=== PROMPT ===
Starting with the line that contains "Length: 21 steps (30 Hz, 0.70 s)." and stopping after the line that contains "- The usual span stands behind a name", return each line below exactly as written, with no others.

=== AVAILABLE DATA ===
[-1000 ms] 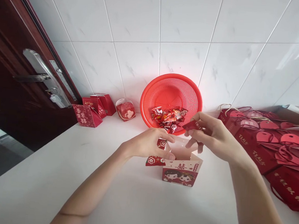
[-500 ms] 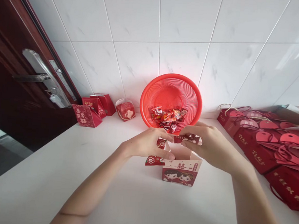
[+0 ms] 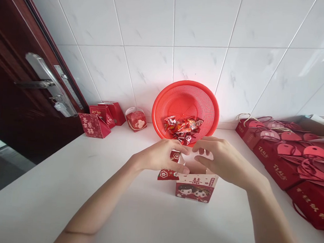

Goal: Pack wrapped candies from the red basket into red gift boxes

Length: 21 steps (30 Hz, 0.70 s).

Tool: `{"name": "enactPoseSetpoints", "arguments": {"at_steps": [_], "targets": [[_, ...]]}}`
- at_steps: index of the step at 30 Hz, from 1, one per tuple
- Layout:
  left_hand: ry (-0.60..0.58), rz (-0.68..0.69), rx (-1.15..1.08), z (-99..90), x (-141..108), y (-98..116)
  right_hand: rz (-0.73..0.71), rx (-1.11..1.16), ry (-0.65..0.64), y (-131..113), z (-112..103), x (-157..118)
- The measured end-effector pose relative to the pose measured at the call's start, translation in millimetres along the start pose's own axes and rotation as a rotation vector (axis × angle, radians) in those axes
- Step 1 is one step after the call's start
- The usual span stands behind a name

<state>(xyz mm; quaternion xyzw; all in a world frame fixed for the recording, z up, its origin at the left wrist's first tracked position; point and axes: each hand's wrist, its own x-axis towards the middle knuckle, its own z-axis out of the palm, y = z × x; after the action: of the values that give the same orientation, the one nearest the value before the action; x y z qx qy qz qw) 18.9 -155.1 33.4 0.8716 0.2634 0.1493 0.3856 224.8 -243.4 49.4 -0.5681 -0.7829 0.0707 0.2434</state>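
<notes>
A small cardboard gift box, with two cartoon figures on its front, stands upright on the table with its top open. My left hand is at its left rim, thumb over the box edge. In it is a red packet with white flowers, showing between and below the fingers; its lower edge looks toothed like a candy wrapper. Above the right side of the opening hovers my right hand, fingers curved and thumb apart, with nothing visible in it. The inside bottom of the box is hidden.
A red plastic basket leans on the tiled wall, with wrapped candies in it. Several red gift boxes line the right side. Smaller red boxes and a round-topped box stand at the left, near a door.
The dark red packet lettered "SWEET" has left my right hand and is out of sight. The right fingers have opened slightly. My left hand and the box have stayed in place.
</notes>
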Motion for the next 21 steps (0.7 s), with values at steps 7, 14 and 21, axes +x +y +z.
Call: {"name": "enactPoseSetpoints", "arguments": {"at_steps": [7, 14, 21], "targets": [[-0.020, 0.026, 0.082, -6.3, -4, 5, -0.018, 0.172, -0.077, -7, -1, 0], [0.270, 0.169, -0.099, -1.2, -3, 13, -0.047, 0.299, -0.063, -12, -4, 1], [0.594, 0.170, -0.172, 12.7, 2, 14, 0.040, 0.420, 0.027, -25, 16, 8]]}}
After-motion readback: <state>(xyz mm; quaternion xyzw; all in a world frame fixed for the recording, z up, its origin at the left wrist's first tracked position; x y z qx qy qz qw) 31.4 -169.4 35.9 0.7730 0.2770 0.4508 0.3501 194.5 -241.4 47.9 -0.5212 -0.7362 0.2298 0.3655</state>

=== ANSWER TO THIS PROBLEM ===
Length: 21 steps (30 Hz, 0.70 s).

Tool: `{"name": "enactPoseSetpoints", "arguments": {"at_steps": [_], "targets": [[_, ...]]}}`
- at_steps: index of the step at 30 Hz, from 1, one per tuple
- Layout:
  left_hand: ry (-0.60..0.58), rz (-0.68..0.69), rx (-1.15..1.08), z (-99..90), x (-141..108), y (-98..116)
  right_hand: rz (-0.73..0.71), rx (-1.11..1.16), ry (-0.65..0.64), y (-131..113), z (-112..103), x (-157..118)
- The measured end-effector pose relative to the pose measured at the call's start, translation in millimetres along the start pose's own axes and rotation as a rotation vector (axis × angle, radians) in those axes
- Step 1 is one step after the call's start
- The usual span stands behind a name

The requested output has now been given in full.